If you look back at the history of both clubs, they have never shared a stadium. Everton were the first club to occupy Anfield having agreed to rent the land for the purposes of sport in 1841. They stayed there until in the early part of 1892 there were several disputes which led to them moving out and John Houlding forming Liverpool Football Club. This of course led to Everton taking up residency on the other side of Stanley Park.
Now I have watched both clubs build and rebuild their stadia throughout my life and they have now both reached the point where a major redevelopment is necessary. Liverpool need to increase their capacity to cope with the amount of supporters that struggle to purchase tickets each week and Everton need to have their stadium dragged into the 21st century (I apologise in advance if I have annoyed the blue side of my family for stating this).
Where Liverpool Football Club are concerned, the rebuilding of Anfield was one of the reasons that the club changed ownership four years ago. If the words "We will have a spade in the ground in 60 days" had meant anything, the visits I have made to Anfield during the last two seasons would have taken place in a new state of the art stadium built on Stanley Park. It was not to be though and we are now looking at a stadium that has served its purpose extremely well in its present form, a stadium that either needs to be re-developed or indeed rebuilt on the land which is still available in Stanley Park.
After three years of turmoil, the club was eventually rescued last October by John Henry and Fenway Sports Group, who said that the stadium situation was one of their main priorities.

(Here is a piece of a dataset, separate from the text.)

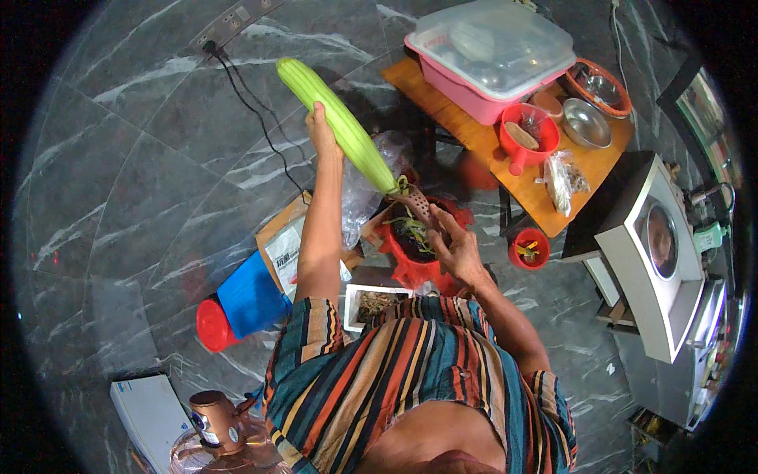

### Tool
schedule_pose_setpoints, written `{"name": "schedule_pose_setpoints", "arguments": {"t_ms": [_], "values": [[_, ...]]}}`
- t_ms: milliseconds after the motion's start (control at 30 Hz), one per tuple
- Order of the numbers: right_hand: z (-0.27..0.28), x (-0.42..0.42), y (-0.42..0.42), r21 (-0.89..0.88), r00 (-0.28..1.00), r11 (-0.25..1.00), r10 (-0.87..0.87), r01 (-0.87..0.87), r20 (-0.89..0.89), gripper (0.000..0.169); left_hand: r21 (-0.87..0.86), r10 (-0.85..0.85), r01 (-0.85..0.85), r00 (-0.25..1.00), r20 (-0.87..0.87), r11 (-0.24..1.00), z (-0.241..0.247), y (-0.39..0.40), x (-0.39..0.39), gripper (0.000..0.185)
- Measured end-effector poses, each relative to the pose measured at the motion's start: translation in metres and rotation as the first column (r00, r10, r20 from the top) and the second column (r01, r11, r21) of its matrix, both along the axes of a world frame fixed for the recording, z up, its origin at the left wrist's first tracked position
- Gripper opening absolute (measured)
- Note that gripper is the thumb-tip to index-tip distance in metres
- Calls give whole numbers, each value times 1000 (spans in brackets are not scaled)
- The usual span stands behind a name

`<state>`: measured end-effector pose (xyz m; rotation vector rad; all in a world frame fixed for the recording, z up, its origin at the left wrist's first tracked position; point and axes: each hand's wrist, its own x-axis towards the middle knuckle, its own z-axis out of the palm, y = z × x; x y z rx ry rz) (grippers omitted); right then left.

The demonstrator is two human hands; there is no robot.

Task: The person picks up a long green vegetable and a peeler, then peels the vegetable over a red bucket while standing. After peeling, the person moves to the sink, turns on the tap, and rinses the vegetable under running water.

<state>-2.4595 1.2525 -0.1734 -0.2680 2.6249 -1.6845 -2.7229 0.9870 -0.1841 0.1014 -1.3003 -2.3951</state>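
Note:
A long pale-green gourd [343, 127] slants across the upper middle, its far end up to the left. My left hand [323, 135] grips it from the left side, thumb on top. In my right hand [461, 250] is a brown peeler-like tool [418, 204] with rows of holes, pointing at the gourd's lower end. Thin green peel strips [402, 185] hang where tool and gourd meet; whether the blade touches the skin is hidden. Below them stands a bin lined with a red plastic bag [408, 272], with peelings [417, 234] inside on dark waste.
At right, a wooden table [474, 148] bears a lidded pink tub [456, 89], a red pot [545, 148] and a metal bowl [586, 123]. A small red bucket [529, 259] and white foam box [350, 308] stand on the floor. A black cord [260, 121] runs leftward.

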Motion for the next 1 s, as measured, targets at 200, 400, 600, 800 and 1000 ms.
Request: {"name": "schedule_pose_setpoints", "arguments": {"t_ms": [200, 400, 600, 800, 1000], "values": [[-68, -3, 5, 156, 1000, 988, -13, 10, 15, 46, 161, 48, -52, 998, 27, 986, 8, -23, -14, 52], [-62, -60, 2, 123, 998, 992, -3, 12, -69, 45, 112, -163, 161, 987, 11, 981, 19, -13, 37, 60], [64, -132, -50, -133, 907, 991, -64, 9, -416, 47, 3, -164, 165, 986, -28, 986, 11, 7, 64, 53], [134, -173, -91, -102, 787, 993, -113, 64, -606, 45, -336, -54, 28, 996, -67, 941, 29, 41, 95, 57], [106, -161, -90, -29, 809, 995, -94, 95, -581, 45, -266, -50, 39, 998, -35, 963, 38, 50, 102, 54]]}}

Indeed they have until the end of September to give Liverpool City Council an answer as to what their preferred option will be. Those options of course are of course whether to rebuild or indeed redevelop Anfield. There have also been rumblings around the shared stadium issue, rumblings that were I thought finally put to bed last week by John Henry.

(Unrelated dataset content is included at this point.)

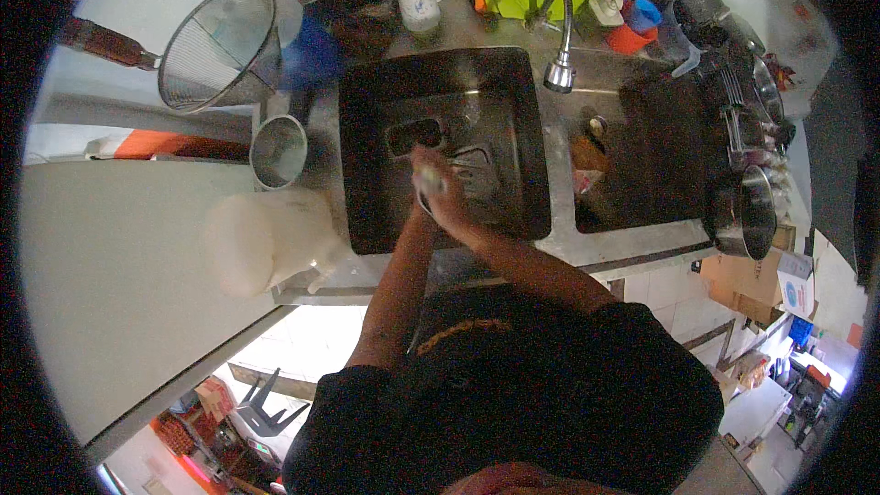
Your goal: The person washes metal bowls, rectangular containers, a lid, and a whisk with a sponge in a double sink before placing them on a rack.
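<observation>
My hands meet above the left basin [529, 151] of a steel double sink. My right hand [450, 203] lies over my left hand [418, 163] and hides most of it. A small pale object [432, 182], blurred by motion, shows in my right hand's grasp; its kind is unclear. Whether the left fingers also grip it cannot be seen. Below the hands, a dark rectangular thing [414, 136] and thin metal shapes [473, 157] sit in the basin.
A chrome faucet [565, 41] hangs by the divider. Left of the sink are a wire strainer [220, 48], a metal cup [278, 151] and a cloudy plastic jug [268, 240]. A white mug [417, 3] stands behind. Pots [749, 213] and forks [732, 86] line the right side.
</observation>
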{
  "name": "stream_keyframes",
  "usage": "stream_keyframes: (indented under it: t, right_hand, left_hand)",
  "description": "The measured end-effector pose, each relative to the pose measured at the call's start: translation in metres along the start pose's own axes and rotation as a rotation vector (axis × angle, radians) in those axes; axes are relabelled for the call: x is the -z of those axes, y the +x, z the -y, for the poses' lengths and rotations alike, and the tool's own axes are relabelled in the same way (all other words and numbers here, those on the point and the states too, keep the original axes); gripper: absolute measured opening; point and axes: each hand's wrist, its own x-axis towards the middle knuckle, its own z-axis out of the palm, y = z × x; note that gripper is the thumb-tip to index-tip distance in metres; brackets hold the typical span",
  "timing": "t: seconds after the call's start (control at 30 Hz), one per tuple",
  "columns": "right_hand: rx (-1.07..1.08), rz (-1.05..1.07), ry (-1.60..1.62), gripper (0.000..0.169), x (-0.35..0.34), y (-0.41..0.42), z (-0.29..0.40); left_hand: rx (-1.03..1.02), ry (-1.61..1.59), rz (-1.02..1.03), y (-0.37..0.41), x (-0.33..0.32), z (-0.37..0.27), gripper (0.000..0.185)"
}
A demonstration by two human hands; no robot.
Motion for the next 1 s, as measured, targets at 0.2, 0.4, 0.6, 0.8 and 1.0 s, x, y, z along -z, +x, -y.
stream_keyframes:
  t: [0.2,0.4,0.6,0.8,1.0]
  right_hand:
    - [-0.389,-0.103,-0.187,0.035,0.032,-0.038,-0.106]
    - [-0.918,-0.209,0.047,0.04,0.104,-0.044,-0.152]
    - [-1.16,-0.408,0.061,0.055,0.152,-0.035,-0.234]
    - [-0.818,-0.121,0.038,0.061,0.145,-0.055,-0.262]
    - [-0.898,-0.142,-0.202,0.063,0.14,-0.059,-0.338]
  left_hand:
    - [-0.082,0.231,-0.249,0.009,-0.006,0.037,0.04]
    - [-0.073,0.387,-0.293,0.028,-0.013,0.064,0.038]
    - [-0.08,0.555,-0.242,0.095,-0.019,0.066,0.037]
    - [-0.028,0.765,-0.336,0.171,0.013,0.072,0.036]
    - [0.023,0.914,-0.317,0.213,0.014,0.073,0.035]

Everton who I suppose are Liverpool's poor relations over the last 10 years made several moves to try and get a new stadium built. There were major discussions over whether or not they should move to the Kings Dock, but as the dock was developed Everton stagnated and stayed at Goodison. Then a couple of years ago, on the blue side of the city there was talk of the club taking up a partnership with Tesco and moving out to Kirkby. Again, this has never happened and although I understand Tesco are again looking to move there, Everton will not be involved.
They are still at Goodison and will be for the foreseeable future because it has emerged in the last few weeks that they appear to be in serious trouble. The transfer window passed the club by and with David Moyes having to sell several of his better players the future on the pitch looks bleak. There are also major problems in the boardroom and unless something drastic happens, a new stadium or indeed a shared one is a figment of an Everton supporter's imagination.
The situation at Everton is the reason why this is particular reporter and indeed some of the more mischievous members of the press believe that a shared stadium would the answer. In theory, yes it would certainly cut the cost both clubs would have to find to fund the development. Sometimes though, theories simply don't work. Liverpool could fill an 80,000 seater stadium week in and week out. Everton even if they got back to the dizzy heights of their popularity would probably only be able to fill a 40,000 seater one. A stadium that is half empty every other week simply will not be a viable financial proposition for either of the club's boards. Also as the situation stands at the moment, Liverpool would be able to fund the development and Everton would not.
To add a little mischief to the argument can you imagine if the two clubs in Manchester were told they had to share the bigger of the two stadiums? Or indeed if any some crazy FA initiative London was divided into North, South, East and West and then told the same. The uproar would be unimaginable and we would live in a country where football supporters had lost their own special identities.
Which are why Liverpool and Everton Football Clubs, must remain as the two separate entities, one RED and one BLUE, that in April 1892 John Houlding decreed them to be.